* Exercise instructions
Omit every picture, then return each line of the data below exactly.

* Data excerpt
----------------------------------------
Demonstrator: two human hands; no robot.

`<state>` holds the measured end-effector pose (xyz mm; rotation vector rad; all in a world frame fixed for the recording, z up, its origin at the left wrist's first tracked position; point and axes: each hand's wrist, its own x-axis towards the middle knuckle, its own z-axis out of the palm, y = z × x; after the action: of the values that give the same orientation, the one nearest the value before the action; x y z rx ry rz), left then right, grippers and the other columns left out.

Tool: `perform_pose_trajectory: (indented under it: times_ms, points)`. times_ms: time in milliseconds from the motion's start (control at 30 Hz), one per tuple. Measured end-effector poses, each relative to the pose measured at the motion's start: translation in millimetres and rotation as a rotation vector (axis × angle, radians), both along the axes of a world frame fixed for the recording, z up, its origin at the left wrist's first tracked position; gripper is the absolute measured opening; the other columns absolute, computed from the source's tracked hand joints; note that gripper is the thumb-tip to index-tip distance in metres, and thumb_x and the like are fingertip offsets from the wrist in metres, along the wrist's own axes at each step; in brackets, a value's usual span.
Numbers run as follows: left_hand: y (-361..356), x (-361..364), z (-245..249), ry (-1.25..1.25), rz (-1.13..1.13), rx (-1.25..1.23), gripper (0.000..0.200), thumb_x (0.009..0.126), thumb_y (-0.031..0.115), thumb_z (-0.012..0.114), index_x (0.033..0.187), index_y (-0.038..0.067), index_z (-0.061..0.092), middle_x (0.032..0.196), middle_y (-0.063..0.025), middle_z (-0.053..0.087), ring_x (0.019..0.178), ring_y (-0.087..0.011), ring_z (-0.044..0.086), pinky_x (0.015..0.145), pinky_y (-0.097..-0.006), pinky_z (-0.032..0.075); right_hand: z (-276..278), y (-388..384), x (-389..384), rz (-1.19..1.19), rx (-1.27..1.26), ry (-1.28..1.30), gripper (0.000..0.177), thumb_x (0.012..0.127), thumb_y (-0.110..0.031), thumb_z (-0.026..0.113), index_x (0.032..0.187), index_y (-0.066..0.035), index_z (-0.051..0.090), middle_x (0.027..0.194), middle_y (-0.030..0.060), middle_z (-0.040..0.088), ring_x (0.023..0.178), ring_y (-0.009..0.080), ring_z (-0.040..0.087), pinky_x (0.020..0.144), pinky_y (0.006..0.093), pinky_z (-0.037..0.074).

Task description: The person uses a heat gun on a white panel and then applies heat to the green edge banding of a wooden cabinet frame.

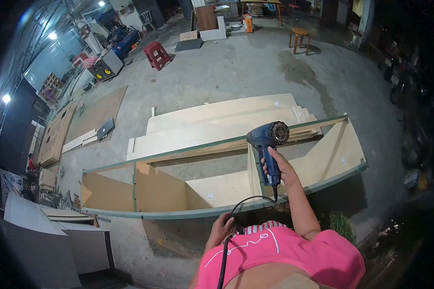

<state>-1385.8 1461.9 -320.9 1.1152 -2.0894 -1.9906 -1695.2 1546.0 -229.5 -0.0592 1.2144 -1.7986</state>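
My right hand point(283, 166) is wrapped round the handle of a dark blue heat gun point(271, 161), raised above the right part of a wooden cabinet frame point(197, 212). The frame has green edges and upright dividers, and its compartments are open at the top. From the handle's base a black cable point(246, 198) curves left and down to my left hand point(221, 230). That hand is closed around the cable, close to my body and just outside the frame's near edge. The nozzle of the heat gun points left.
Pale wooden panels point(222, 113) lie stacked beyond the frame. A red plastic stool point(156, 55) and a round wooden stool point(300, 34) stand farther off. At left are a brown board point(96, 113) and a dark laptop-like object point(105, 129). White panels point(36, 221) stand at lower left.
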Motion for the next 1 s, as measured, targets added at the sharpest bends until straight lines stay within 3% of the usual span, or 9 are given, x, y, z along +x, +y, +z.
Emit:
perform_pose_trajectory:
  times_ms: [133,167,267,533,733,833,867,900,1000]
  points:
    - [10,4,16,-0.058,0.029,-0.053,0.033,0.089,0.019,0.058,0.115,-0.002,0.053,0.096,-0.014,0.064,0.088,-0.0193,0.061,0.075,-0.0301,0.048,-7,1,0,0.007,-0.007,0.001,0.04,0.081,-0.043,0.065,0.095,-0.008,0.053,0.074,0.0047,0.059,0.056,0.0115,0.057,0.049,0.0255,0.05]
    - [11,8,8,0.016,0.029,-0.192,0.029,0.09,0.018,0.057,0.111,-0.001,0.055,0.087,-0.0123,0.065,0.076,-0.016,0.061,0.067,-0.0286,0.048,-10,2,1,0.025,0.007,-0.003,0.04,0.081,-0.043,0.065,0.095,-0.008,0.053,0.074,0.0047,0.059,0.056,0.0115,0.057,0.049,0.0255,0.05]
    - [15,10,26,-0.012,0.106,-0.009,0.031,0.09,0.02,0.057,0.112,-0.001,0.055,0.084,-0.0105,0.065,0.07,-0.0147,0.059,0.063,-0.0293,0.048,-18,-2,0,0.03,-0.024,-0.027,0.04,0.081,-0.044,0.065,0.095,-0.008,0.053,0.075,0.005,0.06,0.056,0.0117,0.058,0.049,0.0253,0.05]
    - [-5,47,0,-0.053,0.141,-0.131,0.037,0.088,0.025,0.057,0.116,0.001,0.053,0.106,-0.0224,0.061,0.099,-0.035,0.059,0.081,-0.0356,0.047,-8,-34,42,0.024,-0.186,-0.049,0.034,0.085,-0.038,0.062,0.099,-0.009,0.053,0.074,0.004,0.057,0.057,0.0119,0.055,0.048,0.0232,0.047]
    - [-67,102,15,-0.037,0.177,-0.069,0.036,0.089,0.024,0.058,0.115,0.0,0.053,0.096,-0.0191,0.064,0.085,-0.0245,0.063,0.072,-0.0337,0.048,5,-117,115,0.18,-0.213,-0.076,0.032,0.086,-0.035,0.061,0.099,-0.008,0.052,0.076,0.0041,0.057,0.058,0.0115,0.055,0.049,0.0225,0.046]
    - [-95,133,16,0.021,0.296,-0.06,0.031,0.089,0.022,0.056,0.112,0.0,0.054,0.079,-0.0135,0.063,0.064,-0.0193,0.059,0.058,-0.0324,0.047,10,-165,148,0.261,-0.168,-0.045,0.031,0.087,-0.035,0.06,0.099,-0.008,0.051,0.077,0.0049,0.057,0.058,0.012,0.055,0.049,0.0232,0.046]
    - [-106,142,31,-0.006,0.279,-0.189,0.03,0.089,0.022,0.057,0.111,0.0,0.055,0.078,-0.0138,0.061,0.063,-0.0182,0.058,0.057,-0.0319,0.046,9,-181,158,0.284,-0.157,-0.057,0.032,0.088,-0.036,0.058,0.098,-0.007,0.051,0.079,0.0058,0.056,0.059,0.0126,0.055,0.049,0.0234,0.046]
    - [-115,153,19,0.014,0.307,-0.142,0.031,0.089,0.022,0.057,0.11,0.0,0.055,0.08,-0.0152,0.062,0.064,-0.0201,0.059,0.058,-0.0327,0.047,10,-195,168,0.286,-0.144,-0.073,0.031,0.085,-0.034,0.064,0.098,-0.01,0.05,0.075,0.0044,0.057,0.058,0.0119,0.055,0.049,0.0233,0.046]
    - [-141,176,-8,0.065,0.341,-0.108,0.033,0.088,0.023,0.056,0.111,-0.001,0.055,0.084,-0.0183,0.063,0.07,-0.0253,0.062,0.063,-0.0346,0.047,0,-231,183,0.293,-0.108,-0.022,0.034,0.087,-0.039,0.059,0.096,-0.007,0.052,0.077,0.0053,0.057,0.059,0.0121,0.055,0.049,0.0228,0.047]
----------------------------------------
* The completed task
Demonstrator: two human hands; no robot.

`<state>` holds the measured end-effector pose (xyz mm; rotation vector rad; all in a world frame fixed for the recording, z up, its origin at the left wrist's first tracked position; point and axes: each hand's wrist, its own x-axis towards the middle knuckle, its own z-axis out of the palm, y = z × x; after the action: of the values that give the same orientation, the one nearest the value before the action; x y z rx ry rz), left then right, grippers and the other columns left out.

Tool: `perform_pose_trajectory: (indented under it: times_ms, points)`. times_ms: time in milliseconds from the motion's start (control at 30 Hz), one per tuple. Measured end-effector poses, each relative to the pose measured at the motion's start: translation in millimetres and rotation as a rotation vector (axis × angle, radians), both along the axes of a world frame fixed for the recording, z up, its origin at the left wrist's first tracked position; gripper is the absolute measured opening; the other columns absolute, computed from the source's tracked hand joints; note that gripper is the thumb-tip to index-tip distance in metres, and thumb_x and the like are fingertip offsets from the wrist in metres, along the wrist's own axes at each step; in brackets, a value's usual span.
Numbers run as follows: left_hand: y (-361..356), x (-361..364), z (-245..249), ry (-1.25..1.25), rz (-1.13..1.13), rx (-1.25..1.23), gripper (0.000..0.200), thumb_x (0.009..0.126), thumb_y (-0.031..0.115), thumb_z (-0.012..0.114), index_x (0.033..0.187), index_y (-0.038..0.067), index_z (-0.061..0.092), middle_x (0.032..0.196), middle_y (-0.063..0.025), middle_z (-0.053..0.087), ring_x (0.019..0.178), ring_y (-0.087..0.011), ring_z (-0.044..0.086), pinky_x (0.015..0.145), pinky_y (-0.097..-0.006), pinky_z (-0.032..0.075); right_hand: z (-276..278), y (-388..384), x (-389..384), rz (-1.19..1.19), rx (-1.27..1.26), ry (-1.28..1.30), gripper (0.000..0.177), thumb_x (0.012..0.127), thumb_y (-0.110..0.031), thumb_z (-0.026..0.113), index_x (0.032..0.187), index_y (-0.066..0.035), index_z (-0.051..0.090), middle_x (0.027..0.194), middle_y (-0.030..0.060), middle_z (-0.040..0.088), ring_x (0.023..0.178), ring_y (-0.009..0.080), ring_z (-0.040..0.087), pinky_x (0.020..0.144), pinky_y (0.006..0.093), pinky_z (-0.037..0.074).

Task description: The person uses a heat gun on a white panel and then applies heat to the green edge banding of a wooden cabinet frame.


<state>-1385.8 1461.9 -320.9 1.1152 -2.0894 -1.9906 -1695.2 1546.0 -229.5 -0.0592 1.2144 -1.7986</state>
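My right hand point(283, 166) is wrapped round the handle of a dark blue heat gun point(271, 161), raised above the right part of a wooden cabinet frame point(197, 212). The frame has green edges and upright dividers, and its compartments are open at the top. From the handle's base a black cable point(246, 198) curves left and down to my left hand point(221, 230). That hand is closed around the cable, close to my body and just outside the frame's near edge. The nozzle of the heat gun points left.
Pale wooden panels point(222, 113) lie stacked beyond the frame. A red plastic stool point(156, 55) and a round wooden stool point(300, 34) stand farther off. At left are a brown board point(96, 113) and a dark laptop-like object point(105, 129). White panels point(36, 221) stand at lower left.
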Motion for the next 1 s, as measured, targets added at the sharpest bends until straight lines stay within 3% of the usual span, or 9 are given, x, y, z along +x, +y, +z.
Emit:
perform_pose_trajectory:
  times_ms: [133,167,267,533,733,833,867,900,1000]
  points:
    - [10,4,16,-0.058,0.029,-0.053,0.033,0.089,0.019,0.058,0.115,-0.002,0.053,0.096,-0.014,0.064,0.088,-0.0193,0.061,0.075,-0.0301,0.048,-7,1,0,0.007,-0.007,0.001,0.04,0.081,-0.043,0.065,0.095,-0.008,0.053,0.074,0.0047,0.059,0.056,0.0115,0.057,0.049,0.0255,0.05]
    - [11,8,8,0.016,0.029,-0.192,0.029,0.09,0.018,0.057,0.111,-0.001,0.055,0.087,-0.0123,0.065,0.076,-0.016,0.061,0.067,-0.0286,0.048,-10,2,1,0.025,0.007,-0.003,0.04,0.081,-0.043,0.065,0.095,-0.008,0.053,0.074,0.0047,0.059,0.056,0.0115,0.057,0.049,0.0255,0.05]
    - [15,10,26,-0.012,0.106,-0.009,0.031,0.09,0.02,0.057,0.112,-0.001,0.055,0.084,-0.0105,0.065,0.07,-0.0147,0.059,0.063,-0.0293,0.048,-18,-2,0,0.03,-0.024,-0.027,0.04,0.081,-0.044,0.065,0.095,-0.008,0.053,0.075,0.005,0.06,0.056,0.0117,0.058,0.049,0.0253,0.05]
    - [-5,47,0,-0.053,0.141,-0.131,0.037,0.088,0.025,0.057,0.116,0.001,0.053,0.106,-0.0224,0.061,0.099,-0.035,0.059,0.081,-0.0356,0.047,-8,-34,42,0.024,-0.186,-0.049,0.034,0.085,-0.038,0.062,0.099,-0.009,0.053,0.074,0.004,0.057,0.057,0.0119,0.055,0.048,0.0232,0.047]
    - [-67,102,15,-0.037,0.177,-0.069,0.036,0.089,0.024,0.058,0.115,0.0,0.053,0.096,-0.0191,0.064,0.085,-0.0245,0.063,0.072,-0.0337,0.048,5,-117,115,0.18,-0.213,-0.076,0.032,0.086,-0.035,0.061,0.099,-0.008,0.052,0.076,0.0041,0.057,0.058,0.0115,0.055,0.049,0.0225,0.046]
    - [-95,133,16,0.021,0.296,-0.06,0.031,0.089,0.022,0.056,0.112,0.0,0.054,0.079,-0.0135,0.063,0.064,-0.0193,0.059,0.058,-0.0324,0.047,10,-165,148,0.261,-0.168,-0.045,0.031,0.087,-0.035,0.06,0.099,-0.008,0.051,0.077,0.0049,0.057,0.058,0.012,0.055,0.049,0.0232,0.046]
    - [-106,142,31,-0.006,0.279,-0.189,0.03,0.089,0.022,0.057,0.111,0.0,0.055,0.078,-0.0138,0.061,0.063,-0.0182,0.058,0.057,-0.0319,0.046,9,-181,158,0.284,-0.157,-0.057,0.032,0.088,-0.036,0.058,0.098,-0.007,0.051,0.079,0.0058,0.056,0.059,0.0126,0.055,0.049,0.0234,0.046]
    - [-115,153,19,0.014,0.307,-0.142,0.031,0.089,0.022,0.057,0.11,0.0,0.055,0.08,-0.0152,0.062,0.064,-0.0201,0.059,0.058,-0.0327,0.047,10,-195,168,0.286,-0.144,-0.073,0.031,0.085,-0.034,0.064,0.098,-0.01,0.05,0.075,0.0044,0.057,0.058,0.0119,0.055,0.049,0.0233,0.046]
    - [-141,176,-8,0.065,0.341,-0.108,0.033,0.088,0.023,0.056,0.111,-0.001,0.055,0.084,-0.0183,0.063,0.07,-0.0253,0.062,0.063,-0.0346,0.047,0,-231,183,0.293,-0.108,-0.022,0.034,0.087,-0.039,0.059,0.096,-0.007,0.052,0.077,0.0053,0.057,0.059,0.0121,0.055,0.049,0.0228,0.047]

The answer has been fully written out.